Jeżeli komuś brakuje dawki adrenaliny w życiu, to zmiany w harmonogramie ją zapewnią. W końcu udało wam się podać dyspozycyjność w pracy, naiwnie myśląc, że wydział już nie zmieni planu? Doprawdy urocze. Zmiany w planie są nie tylko możliwe, ale bardzo prawdopodobne. Między innymi dlatego, że w chwili pojawiania się planu trwa drugi nabór (jak w przypadku magisterskich studiów dziennikarskich). Oczywiście student ponownie nie ma na to żadnego wpływu, pozostaje tylko zgrzytać ze złości zębami i przyjąć, co los daje. Oliwy do ognia dolewa swego rodzaju cenzura wprowadzana na mediach społecznościowych wydziału. Negatywne komentarze studentów (pod np. postem o harmonogramie) są usuwane, lub zapobiegawczo opcja komentowania w ogóle nie jest dostępna. Niezwykle paradoksalne są to okoliczności, że dziennikarzom (bo to oni są jednym z najliczniejszych kierunków na WNS) ograniczana jest wolność słowa.

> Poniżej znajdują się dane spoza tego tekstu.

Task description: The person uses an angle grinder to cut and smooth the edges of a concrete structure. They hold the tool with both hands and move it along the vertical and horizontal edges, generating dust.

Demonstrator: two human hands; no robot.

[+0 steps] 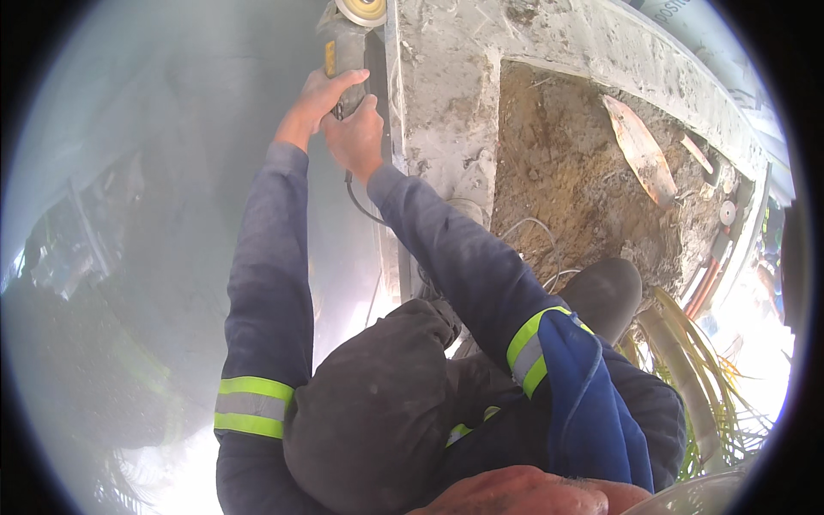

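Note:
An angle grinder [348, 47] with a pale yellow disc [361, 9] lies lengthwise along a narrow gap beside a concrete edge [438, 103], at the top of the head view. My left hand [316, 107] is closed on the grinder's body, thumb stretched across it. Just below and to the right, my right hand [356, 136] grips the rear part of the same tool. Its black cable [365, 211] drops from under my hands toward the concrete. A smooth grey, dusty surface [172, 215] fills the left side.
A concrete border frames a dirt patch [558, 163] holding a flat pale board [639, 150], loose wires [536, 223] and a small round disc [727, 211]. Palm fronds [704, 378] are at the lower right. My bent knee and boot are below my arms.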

Rzeczywistość nowego roku akademickiego: student nie jest brany na poważnie przez WNS. Przez całą pandemię słyszeliśmy, jak istotni dla Uniwersytetu jesteśmy, tymczasem można odnieść całkowicie inne wrażenie. Dlatego zadaję pytanie, ile dla wydziału wart jest student, skoro notorycznie się go bagatelizuje? Są młodzi ludzie, dla których od odpowiedniego ułożenia planu zależy, czy będą mieli co zjeść. Czasem jest to też kwestia ułatwienia sobie życia. Studenci chcą się uczyć i w pełni korzystać z akademickiego życia, jednak trudno jednocześnie czerpać radość ze studiowania i przełykać tak dużo goryczy spowodowanej powyżej poruszonymi sprawami. Studenci mają swoje racje i czasem warto ich wysłuchać. Może to będzie dobry początek, by otwarcie porozmawiać o koniecznych zmianach?